De Novo Malignancy After Liver Transplantation: Risk Assessment, Prevention, and Management-Guidelines From the ILTS-SETH Consensus Conference.

Transplantation

Jordi Colmenero, Parissa Tabrizian, Prashant Bhangui, David James Pinato, Manuel L Rodríguez-Perálvarez, Gonzalo Sapisochin, Sherrie Bhoori, Sonia Pascual, Marco Senzolo, David Al-Adra, J Ignacio Herrero, Henrik Petrowsky, Laura A Dawson, Ali Hosni, Jade L Kutzke, Mikel Gastaca, Kymberly D Watt

Affiliations

  1. Liver Transplantation, Liver Unit Hospital Clínic Barcelona, IDIBAPS, CIBERehd, University of Barcelona, Barcelona, Spain.
  2. Icahn School of Medicine at Mount Sinai, New York City, NY.
  3. Institute of Liver Transplantation and Regenerative Medicine, Medanta-The Medicity, Delhi NCR, India.
  4. Department of Surgery and Cancer, Imperial College London, Hammersmith Hospital, London, United Kingdom.
  5. Department of Hepatology and Liver Transplantation, Hospital Universitario Reina Sofía, University of Córdoba, IMIBIC, CIBERehd, Córdoba, Spain.
  6. Multi-Organ Transplant Program, Toronto General Hospital, University of Toronto, ON, Canada.
  7. HPB Surgery, Hepatology and Liver Transplantation, Fondazione IRCCS Istituto Nazionale Tumori di Milano, Milan, Italy.
  8. Liver Unit, CIBERehd, ISABIAL, HGU Alicante, Alicante, Spain.
  9. Multivisceral Transplant Unit, University Hospital of Padua, Padua, Italy.
  10. University of Wisconsin School of Medicine and Public Health, Madison, WI.
  11. Liver Unit, Clinica Universidad de Navarra, IdiSNA, CIBERehd, Pamplona, Spain.
  12. Swiss HPB and Transplantation Center, Department of Surgery and Transplantation, University Hospital Zurich, Zurich, Switzerland.
  13. Princess Margaret Cancer Centre/University Health Network, University of Toronto, Toronto, ON, Canada.
  14. Department of Pharmacy, Mayo Clinic, Rochester, MN.
  15. Cruces University Hospital, Biocruces Bizkaia Health Research Institute, University of the Basque Country, Bilbao, Spain.
  16. Division of Gastroenterology and Hepatology, Mayo Clinic, Rochester, MN.

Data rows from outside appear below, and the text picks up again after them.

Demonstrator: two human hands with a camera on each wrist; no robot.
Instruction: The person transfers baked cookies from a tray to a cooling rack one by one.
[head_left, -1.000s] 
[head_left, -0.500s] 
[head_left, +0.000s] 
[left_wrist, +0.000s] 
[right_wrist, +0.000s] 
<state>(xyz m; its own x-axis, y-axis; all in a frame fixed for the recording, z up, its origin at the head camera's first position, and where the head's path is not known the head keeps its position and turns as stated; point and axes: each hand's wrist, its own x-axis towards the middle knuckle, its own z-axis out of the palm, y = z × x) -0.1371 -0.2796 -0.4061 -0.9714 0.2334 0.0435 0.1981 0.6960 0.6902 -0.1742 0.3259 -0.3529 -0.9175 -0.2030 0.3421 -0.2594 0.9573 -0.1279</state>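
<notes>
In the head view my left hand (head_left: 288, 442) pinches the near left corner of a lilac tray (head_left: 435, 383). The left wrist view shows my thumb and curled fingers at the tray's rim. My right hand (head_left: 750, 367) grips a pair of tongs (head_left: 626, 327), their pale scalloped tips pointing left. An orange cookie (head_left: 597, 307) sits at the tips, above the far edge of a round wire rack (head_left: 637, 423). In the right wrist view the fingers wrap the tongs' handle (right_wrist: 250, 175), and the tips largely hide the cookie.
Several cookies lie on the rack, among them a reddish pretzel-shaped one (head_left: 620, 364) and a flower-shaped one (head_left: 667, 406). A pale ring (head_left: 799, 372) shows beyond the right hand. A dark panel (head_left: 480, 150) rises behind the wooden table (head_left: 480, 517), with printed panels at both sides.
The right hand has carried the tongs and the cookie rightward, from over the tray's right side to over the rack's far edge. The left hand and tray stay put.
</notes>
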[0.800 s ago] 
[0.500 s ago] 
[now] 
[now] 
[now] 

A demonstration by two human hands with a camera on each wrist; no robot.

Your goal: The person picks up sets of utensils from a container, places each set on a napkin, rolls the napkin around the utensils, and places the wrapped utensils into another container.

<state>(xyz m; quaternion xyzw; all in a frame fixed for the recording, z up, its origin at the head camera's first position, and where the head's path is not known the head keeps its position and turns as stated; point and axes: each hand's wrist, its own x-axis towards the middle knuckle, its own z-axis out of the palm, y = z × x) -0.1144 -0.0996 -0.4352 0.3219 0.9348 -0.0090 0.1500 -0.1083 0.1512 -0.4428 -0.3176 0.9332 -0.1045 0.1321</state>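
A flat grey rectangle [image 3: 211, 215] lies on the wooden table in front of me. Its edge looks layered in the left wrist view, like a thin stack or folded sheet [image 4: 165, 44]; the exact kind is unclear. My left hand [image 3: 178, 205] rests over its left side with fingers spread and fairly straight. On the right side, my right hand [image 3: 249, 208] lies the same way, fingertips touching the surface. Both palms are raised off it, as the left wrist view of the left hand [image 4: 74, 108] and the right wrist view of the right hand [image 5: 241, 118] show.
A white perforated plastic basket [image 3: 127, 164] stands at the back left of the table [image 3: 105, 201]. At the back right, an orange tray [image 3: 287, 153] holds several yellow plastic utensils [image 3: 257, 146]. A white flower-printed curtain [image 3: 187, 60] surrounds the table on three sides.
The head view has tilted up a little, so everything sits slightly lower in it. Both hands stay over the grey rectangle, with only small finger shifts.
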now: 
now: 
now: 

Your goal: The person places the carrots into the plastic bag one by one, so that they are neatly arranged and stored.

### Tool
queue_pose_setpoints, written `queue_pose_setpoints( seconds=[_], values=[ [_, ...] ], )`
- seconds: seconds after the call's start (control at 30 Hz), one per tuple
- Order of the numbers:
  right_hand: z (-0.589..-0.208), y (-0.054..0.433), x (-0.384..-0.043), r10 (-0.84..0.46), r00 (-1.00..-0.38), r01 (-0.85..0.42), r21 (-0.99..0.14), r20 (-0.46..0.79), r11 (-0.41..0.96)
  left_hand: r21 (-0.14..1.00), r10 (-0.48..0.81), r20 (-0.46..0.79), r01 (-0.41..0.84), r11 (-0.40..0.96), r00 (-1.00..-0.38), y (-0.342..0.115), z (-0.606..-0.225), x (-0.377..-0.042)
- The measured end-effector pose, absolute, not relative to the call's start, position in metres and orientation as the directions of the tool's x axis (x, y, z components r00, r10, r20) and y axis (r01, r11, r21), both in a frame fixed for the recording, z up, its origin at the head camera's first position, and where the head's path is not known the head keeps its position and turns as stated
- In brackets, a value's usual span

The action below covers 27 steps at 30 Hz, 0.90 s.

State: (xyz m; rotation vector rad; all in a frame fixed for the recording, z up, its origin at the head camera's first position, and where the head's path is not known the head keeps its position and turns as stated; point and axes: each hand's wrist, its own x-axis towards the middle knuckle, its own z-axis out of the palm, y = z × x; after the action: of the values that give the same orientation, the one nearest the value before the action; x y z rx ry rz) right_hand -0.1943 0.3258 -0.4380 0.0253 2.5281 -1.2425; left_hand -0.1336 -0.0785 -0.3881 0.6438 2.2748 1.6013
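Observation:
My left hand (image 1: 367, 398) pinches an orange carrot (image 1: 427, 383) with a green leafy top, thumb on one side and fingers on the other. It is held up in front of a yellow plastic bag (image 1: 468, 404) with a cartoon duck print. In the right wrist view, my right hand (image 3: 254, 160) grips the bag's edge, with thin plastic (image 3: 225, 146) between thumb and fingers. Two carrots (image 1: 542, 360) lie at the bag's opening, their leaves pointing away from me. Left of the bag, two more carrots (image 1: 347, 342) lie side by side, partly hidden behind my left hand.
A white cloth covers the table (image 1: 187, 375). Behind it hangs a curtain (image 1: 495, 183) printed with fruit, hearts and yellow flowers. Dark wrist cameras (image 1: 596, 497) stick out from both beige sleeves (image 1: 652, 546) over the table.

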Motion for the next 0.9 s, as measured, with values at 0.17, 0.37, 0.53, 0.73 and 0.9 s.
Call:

PMID: 34905760 DOI: 10.1097/TP.0000000000003998

Abstract

De novo malignancies (DNMs) following liver transplantation (LT) have been reported as 1 of the major causes of late mortality, being the most common cause of death in the second decade after LT. The overall incidence of DNMs is reported to be in the range of 3.1% to 14.4%, and the incidence is 2- to 3-fold higher in transplant recipients than in age- and sex-matched healthy controls. Long-term immunosuppressive therapy, which is the key in maintaining host tolerance and achieving good long-term outcomes, is known to contribute to a higher risk of DNMs. However, the incidence and type of DNM also depends on different risk factors, including patient demographics, cause of the underlying chronic liver disease, behavior (smoking and alcohol abuse), and pre-existing premalignant conditions. The estimated standardized incidence ratio for different DNMs is also variable. The International Liver Transplantation Society-Spanish Society of Liver Transplantation Consensus Conference working group on DNM has summarized and discussed the current available literature on epidemiology, risk factors, management, and survival after DNMs. Recommendations for screening and surveillance for specific tumors, as well as immunosuppression and cancer-specific management in patients with DNM, are summarized.

Copyright © 2021 Wolters Kluwer Health, Inc. All rights reserved.

Conflict of interest statement

The authors declare no funding or conflicts of interest.